Sales in 1946 amounted to nearly £13,000, with an estimated annual market of £30,000.

In 1948, Warren and Brown took out patents on the "Dual Signal" trip mechanism for their range of tensioning wrenches. They were released onto the market in 1949 and held a major share of the Australian market well into the 21st-century despite availability of cheaper imports.

Another development around this time was the W & B valve refacing machine, which would be found in most well-equipped engine repair shops. It performed this important job more efficiently than other methods, which usually entailed tying up a (much more expensive) lathe. Other equipment of their design and manufacture commonly found in Australian garages includes their valve seat cutters.

In April 1949 a government inspection reported production staff consisted of 99 males and 9 females; total staff 125 persons.

Warren and Brown, Pty. Ltd was taken over by Repco Ltd in 1949 and became an autonomous subsidiary of that company. Managing director A. C. Brown and directors R. A. Brown and G. W. Cox, were retained on the new board.
Their range of manufactures did not change markedly under the new owners, with tension wrenches, valve refacers and precision reamers key products but had the advantage of wider distribution.
A year later, Repco increased the nominal value of W & B to £100,000 by the issue of a further 50,000 £1 shares. Five other subsidiaries were similarly revalued.
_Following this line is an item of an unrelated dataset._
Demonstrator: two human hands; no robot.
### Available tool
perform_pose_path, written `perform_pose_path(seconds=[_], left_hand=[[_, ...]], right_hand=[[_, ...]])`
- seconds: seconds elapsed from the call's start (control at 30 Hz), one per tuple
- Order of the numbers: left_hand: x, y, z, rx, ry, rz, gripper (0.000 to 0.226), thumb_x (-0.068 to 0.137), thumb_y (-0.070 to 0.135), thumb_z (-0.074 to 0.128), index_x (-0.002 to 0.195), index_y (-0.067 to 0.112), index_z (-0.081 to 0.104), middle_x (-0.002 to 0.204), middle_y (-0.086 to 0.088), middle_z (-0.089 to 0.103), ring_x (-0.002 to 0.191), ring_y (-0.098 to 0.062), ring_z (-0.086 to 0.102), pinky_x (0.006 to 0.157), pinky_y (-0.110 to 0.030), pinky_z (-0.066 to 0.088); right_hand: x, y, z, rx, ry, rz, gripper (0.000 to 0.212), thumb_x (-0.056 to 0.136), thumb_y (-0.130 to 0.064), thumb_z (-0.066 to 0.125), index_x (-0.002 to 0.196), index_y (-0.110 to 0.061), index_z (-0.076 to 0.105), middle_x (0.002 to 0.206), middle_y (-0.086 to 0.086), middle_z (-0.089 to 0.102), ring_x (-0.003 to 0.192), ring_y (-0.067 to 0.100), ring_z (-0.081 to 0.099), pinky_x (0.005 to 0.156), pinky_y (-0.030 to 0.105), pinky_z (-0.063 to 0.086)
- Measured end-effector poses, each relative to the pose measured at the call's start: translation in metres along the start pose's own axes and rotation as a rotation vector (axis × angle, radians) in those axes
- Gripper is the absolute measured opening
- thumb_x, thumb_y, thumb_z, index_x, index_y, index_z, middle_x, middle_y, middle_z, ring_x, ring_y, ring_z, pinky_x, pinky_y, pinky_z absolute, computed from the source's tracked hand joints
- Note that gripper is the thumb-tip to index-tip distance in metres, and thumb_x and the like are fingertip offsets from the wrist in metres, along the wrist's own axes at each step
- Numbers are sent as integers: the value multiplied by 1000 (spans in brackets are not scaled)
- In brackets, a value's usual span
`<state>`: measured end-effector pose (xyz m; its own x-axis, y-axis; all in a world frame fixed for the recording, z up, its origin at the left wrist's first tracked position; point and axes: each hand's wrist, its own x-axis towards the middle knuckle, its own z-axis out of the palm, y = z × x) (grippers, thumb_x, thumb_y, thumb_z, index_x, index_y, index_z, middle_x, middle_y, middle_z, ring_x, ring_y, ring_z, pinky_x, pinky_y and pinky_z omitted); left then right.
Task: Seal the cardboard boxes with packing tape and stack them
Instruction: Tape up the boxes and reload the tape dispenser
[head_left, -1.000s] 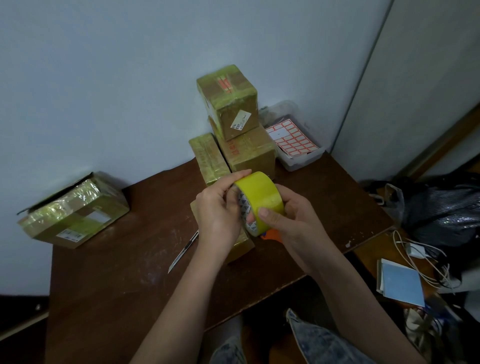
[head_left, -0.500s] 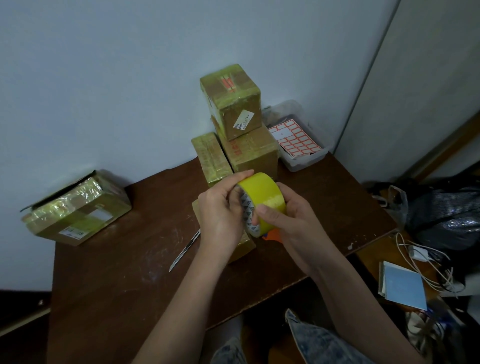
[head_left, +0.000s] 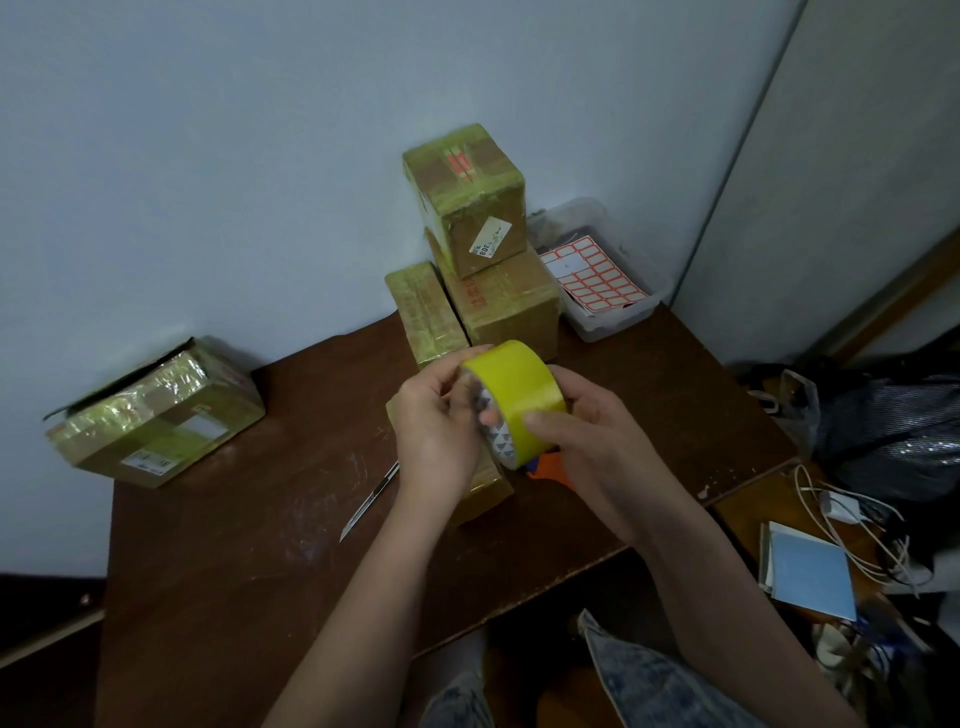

In 1985 Repco disposed of Warren and Brown in a management buyout.
Under this structure the company continued as a manufacturer and supplier of specialized tools to the automotive, industrial, electrical and electronic industries.

===21st-century===
Around 2007, at a time of economic malaise, Warren and Brown Technologies (WBT) undertook a $ 5 million upgrade of their factory, with (unspecified) assistance of the Victorian Government.

The company was inducted into Victorian Manufacturers Hall of Fame 2017

==The principals==
William Howard Warren ( – ), generally known as Howard or "W. Howard Warren", was the eldest son of Margaret Hamilton Warren (died 1952) and Daniel Caddins Warren (died 1936), of "Athenae", 55 Napier Street, Footscray, Victoria.
He married Queenie Haysom on 18 December 1920.
He was an engineer at D. Richardson and Sons' gear works (founded 1890) in 1916 before teaming up with A. C. Brown, also employed at Richardson and Sons'.

Andrew Canfield Brown ( – 24 March 1947), engineer, was the eldest son of Robert Canfield Brown (1852 – 19 March 1926) and Catherine Rachel Brown, née McLeod (1856 – 28 December 1931) in 1884; lived at 62 Moreland Street, Footscray, later 30 William Street, Seddon. Brown married Elizabeth Alice "Lizzie" McWilliam on 22 July 1916 lived at "Belle Vue", 119 Ballarat Road, Footscray.
An uncle, also named Andrew Canfield Brown (1 July 1859 – 1931) of Blackburn Road, Blackburn, Victoria, was grandfather of Eric Canfield Brown (c. 1924 – 26 September 2008) was made a Member of the Order of Australia in the 1989 Australia Day Honours for services to engineering.
The identity of director R. A. Brown, who with A. C. Brown joined the Repco board at the takeover, has not been found. He or she was appointed to the Commonwealth Advisory Committee on Advanced Education (later Australian Commission on Advanced Education) in 1969.

Currently:

Neil Domelow Managing Director and co-owner; may be viewed here (YouTube clip)
Domelow grew up in Queensland and became an apprentice with Repco. By 1985 he was MD of the (privately owned) Warren and Brown.

Stephen James "Steve" Normoyle

John Domelow Marketing Director

David Henderson General Manager

Who were the five owners in 1986?

===Warren & Brown Technologies India Private Limited===
Incorporated on 13 Nov 2007; registered office is in Gurgaon, Haryana, India.
Directors: Devesh Chander Mukhija, Stephen James Normoyle, John William Bridges

==Resources==
Museums Victoria holds a collection of ephemera associated with Warren and Brown in their Trade Literature collection: TL 8248, TL 10608, TL 17013, TL 37991 – TL 37999, TL 48157 – TL 48166, and TL 59239: publicity brochures, catalogues and instruction sheets published by the company c. 1960 – c. 1963.